■ **Work task**:
Needed from the entries below: every line that holds the word "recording".

■ **Data extracted from a collection**:
= Beginning of Section =
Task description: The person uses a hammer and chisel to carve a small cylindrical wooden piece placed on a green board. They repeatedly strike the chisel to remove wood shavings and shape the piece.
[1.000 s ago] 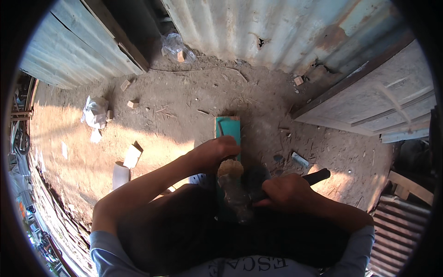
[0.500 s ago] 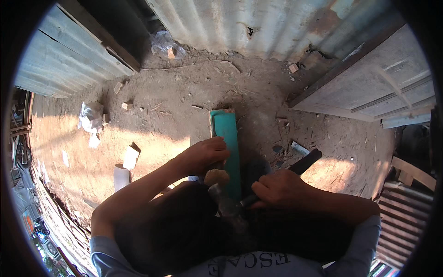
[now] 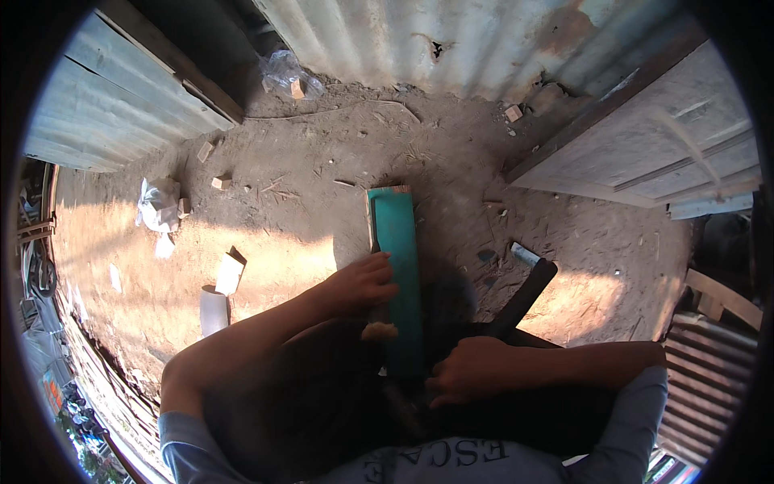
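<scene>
A green-painted piece of wood [image 3: 395, 234] extends away from me between my legs, with bare wood along its left edge. My left hand [image 3: 363, 286] is closed against that edge, around what looks like a chisel. Only the chisel's frayed tan butt [image 3: 379, 331] shows below the fist; its blade is hidden. My right hand [image 3: 472, 369] grips a hammer by its dark handle [image 3: 526, 298], which sticks out to the far right. The hammer's head [image 3: 401, 407] is dim and blurred near my lap, apart from the chisel's butt.
Corrugated metal sheets [image 3: 484, 48] stand at the back, and a panelled door [image 3: 645, 153] leans at the right. On the dirt floor lie wood offcuts [image 3: 221, 183], a white plastic bag [image 3: 159, 206], a clear bag [image 3: 286, 74] and a pale tube-like piece [image 3: 525, 255].
The hammer's head has moved toward me, away from the chisel's butt, and my right hand has come nearer. My left hand and the chisel have shifted slightly toward me.
</scene>
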### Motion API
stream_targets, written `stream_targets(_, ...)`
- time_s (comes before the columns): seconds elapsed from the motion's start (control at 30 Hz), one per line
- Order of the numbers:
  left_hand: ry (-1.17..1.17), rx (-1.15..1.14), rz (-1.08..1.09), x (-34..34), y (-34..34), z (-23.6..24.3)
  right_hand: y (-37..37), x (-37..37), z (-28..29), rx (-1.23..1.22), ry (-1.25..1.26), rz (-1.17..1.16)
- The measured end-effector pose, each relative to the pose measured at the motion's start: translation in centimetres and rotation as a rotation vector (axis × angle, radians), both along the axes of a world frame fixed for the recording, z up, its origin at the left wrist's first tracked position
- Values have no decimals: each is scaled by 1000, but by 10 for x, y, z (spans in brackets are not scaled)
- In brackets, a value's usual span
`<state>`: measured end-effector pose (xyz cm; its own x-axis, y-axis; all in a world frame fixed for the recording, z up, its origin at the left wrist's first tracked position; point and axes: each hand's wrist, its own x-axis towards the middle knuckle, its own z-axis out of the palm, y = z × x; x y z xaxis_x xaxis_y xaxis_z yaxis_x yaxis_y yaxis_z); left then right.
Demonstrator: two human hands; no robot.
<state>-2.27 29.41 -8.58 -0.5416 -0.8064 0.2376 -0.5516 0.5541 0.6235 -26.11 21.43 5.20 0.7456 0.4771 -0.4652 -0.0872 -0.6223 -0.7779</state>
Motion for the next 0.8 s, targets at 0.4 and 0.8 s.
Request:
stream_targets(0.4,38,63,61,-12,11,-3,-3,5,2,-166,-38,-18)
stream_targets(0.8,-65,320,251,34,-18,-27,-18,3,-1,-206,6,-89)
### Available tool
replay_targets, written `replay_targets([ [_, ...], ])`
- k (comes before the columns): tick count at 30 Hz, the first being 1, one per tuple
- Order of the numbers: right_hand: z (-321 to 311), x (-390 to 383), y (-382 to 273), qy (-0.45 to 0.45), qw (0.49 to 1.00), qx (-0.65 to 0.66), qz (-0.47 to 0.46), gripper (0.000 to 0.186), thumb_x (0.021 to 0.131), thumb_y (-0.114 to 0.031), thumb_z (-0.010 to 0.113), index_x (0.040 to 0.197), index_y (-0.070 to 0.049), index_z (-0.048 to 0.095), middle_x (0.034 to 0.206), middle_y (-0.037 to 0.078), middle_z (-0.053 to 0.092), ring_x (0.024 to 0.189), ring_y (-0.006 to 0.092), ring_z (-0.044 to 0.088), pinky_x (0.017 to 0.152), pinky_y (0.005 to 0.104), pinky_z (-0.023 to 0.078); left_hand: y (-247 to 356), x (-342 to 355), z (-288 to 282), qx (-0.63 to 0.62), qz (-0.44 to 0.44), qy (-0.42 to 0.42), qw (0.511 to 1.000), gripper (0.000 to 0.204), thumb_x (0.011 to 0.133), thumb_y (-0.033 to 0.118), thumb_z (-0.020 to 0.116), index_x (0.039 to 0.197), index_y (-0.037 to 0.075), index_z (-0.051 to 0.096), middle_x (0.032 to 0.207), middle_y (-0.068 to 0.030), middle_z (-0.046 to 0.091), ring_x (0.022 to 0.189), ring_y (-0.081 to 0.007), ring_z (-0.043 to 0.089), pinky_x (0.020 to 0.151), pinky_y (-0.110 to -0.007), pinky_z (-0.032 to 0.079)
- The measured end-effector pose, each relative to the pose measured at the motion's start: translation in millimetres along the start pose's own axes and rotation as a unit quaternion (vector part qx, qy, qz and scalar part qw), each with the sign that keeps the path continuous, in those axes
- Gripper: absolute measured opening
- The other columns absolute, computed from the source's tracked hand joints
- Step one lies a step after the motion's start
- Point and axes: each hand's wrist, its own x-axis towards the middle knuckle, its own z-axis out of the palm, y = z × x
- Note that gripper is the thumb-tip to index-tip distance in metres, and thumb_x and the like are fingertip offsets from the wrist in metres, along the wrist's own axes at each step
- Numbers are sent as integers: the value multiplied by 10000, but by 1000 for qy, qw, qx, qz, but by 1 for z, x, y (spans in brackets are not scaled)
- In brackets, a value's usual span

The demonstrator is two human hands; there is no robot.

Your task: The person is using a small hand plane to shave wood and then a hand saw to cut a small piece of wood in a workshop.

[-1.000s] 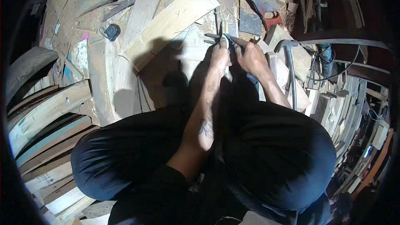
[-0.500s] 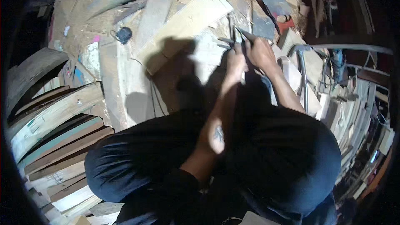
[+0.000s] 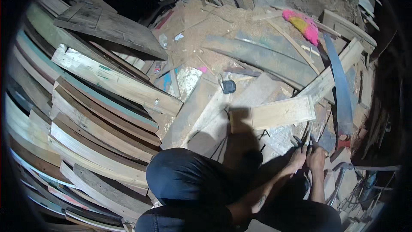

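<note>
My left hand point(image 3: 298, 159) and my right hand point(image 3: 316, 158) are side by side at the lower right, nearly touching, both closed. A dark slim pointed tool point(image 3: 313, 138) sticks out past the fingers of my right hand. What my left hand grips is too small to make out; dark slim pieces point(image 3: 297, 139) lie by its fingertips. Just beyond the hands, a pale planed board point(image 3: 283, 114) rests across other wood, its left end in shadow. To their right lies a handsaw point(image 3: 339, 88) with a long grey blade and a reddish handle point(image 3: 344, 141).
Stacked planks point(image 3: 103, 133) fill the left side. A black tape-measure-like case point(image 3: 228, 87) with a loop sits mid-floor. A pink and yellow fluffy cloth point(image 3: 302, 26) lies at the far right. A metal frame point(image 3: 343, 167) stands close by my right arm. Sawdust and offcuts cover the ground.
My view has swung left, so hands and board now appear lower and farther right. The stacked planks and pink cloth show more. Both hands stay closed together.
</note>
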Motion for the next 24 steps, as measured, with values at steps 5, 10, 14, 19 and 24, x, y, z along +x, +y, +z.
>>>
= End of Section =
■ **Solution to this exercise**:
- The measured end-effector pose, each relative to the pose measured at the motion's start: translation in centimetres and rotation as a rotation vector (axis × angle, radians), both along the axes of a world frame fixed for the recording, z up, its origin at the left wrist's first tracked position
`<state>`: measured end-effector pose (xyz cm; its own x-axis, y-axis; all in a world frame fixed for the recording, z up, its origin at the left wrist's first tracked position; point and axes: each hand's wrist, its own x-axis towards the middle knuckle, its own z-axis out of the palm, y = z × x; x y z xaxis_x xaxis_y xaxis_z yaxis_x yaxis_y yaxis_z); left then right.

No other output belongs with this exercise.